• [Work task] Print the listing below again, exactly. Skip the pictures.

• [Data shown]
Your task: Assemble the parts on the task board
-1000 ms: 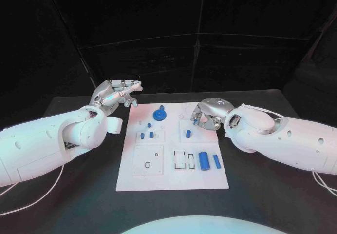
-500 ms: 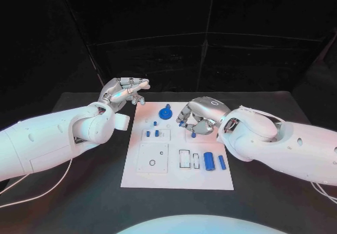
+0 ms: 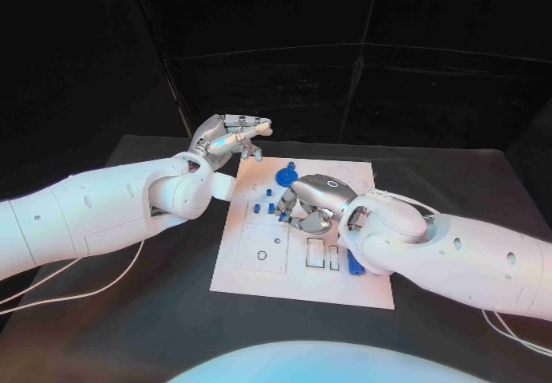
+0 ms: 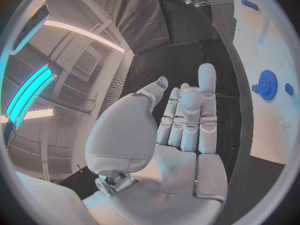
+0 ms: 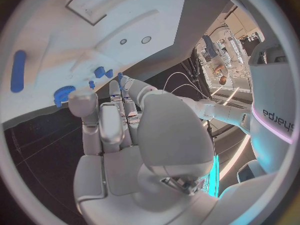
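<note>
The white task board lies in the middle of the black table. On its far end a blue gear lies flat, also visible in the left wrist view as blue gear and in the right wrist view as blue gear. Small blue pegs stand in the board beside my right hand, which hovers over the board's middle with fingers bent down. Its fingertips reach a small blue peg; nothing shows between thumb and fingers. My left hand is raised beyond the board's far left corner, holding nothing.
A blue cylinder lies near the board's right edge, partly hidden by my right forearm; it shows as blue cylinder in the right wrist view. Rectangular slots and a raised square plate mark the board's near half. White cables trail at the left.
The camera has shifted. My right hand has moved from the board's right edge in over its middle, next to the small pegs. My left hand stays raised at the far left corner.
</note>
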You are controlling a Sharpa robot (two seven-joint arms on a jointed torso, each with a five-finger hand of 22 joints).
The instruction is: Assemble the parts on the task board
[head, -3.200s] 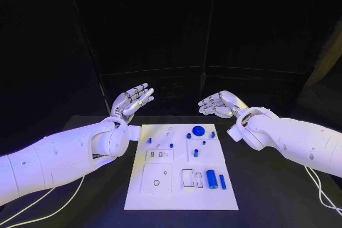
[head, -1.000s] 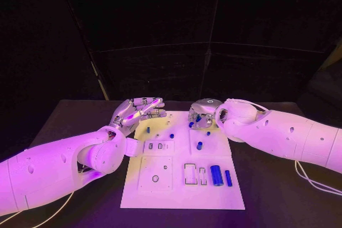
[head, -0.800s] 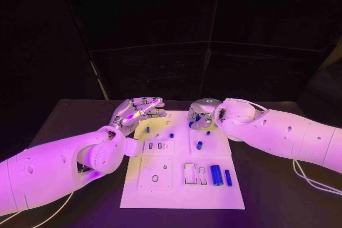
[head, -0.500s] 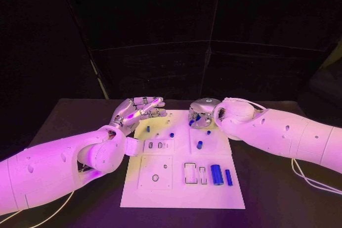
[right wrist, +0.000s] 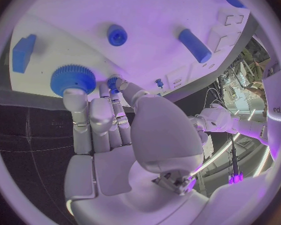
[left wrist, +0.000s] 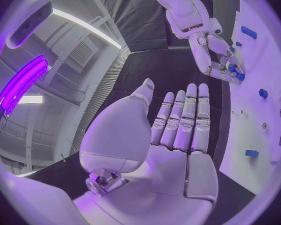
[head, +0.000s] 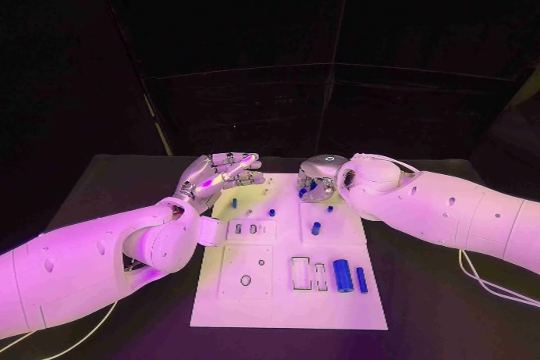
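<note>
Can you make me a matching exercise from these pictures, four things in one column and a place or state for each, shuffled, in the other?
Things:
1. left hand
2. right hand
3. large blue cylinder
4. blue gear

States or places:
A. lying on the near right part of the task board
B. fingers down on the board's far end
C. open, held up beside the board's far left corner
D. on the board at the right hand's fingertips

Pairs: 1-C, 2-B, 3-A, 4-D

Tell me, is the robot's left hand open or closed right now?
Open. The left hand has its fingers stretched out straight with a bare palm, holding nothing, beside the board.
</note>
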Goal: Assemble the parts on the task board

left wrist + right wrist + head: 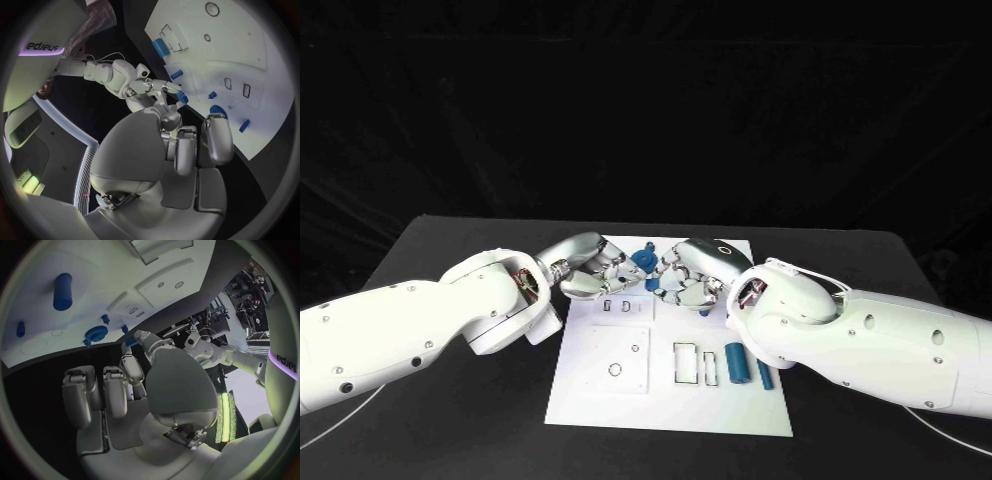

• [Exercise result]
Your task: Assemble the parts on the task board
-1000 ms: 
-500 ms: 
+0 ms: 
+0 ms: 
+0 ms: 
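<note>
The white task board lies in the middle of the black table. On its far end a blue gear lies flat, also visible in the left wrist view as blue gear and in the right wrist view as blue gear. Small blue pegs stand in the board beside my right hand, which hovers over the board's middle with fingers bent down. Its fingertips reach a small blue peg; nothing shows between thumb and fingers. My left hand is raised beyond the board's far left corner, holding nothing.
A blue cylinder lies near the board's right edge, partly hidden by my right forearm; it shows as blue cylinder in the right wrist view. Rectangular slots and a raised square plate mark the board's near half. White cables trail at the left.
The camera has shifted. My right hand has moved from the board's right edge in over its middle, next to the small pegs. My left hand stays raised at the far left corner.
</note>
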You are controlling a Sharpa robot (two seven-joint arms on a jointed torso, each with a five-finger hand of 22 joints).
The instruction is: Assemble the parts on the task board
[head, -3.200s] 
[head, -1.000s] 
[head, -0.800s] 
[head, -0.500s] 
[right wrist, +0.000s] 
[left wrist, +0.000s] 
[head, +0.000s] 
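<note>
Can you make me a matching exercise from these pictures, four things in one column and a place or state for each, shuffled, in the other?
Things:
1. left hand
2. right hand
3. large blue cylinder
4. blue gear

States or places:
A. lying on the near right part of the task board
B. fingers down on the board's far end
C. open, held up beside the board's far left corner
D. on the board at the right hand's fingertips

Pairs: 1-C, 2-B, 3-A, 4-D

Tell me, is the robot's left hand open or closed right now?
Open. The left hand has its fingers stretched out straight with a bare palm, holding nothing, beside the board.
</note>
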Goal: Assemble the parts on the task board

left wrist + right wrist + head: 

The exercise requires nothing more than what has been given.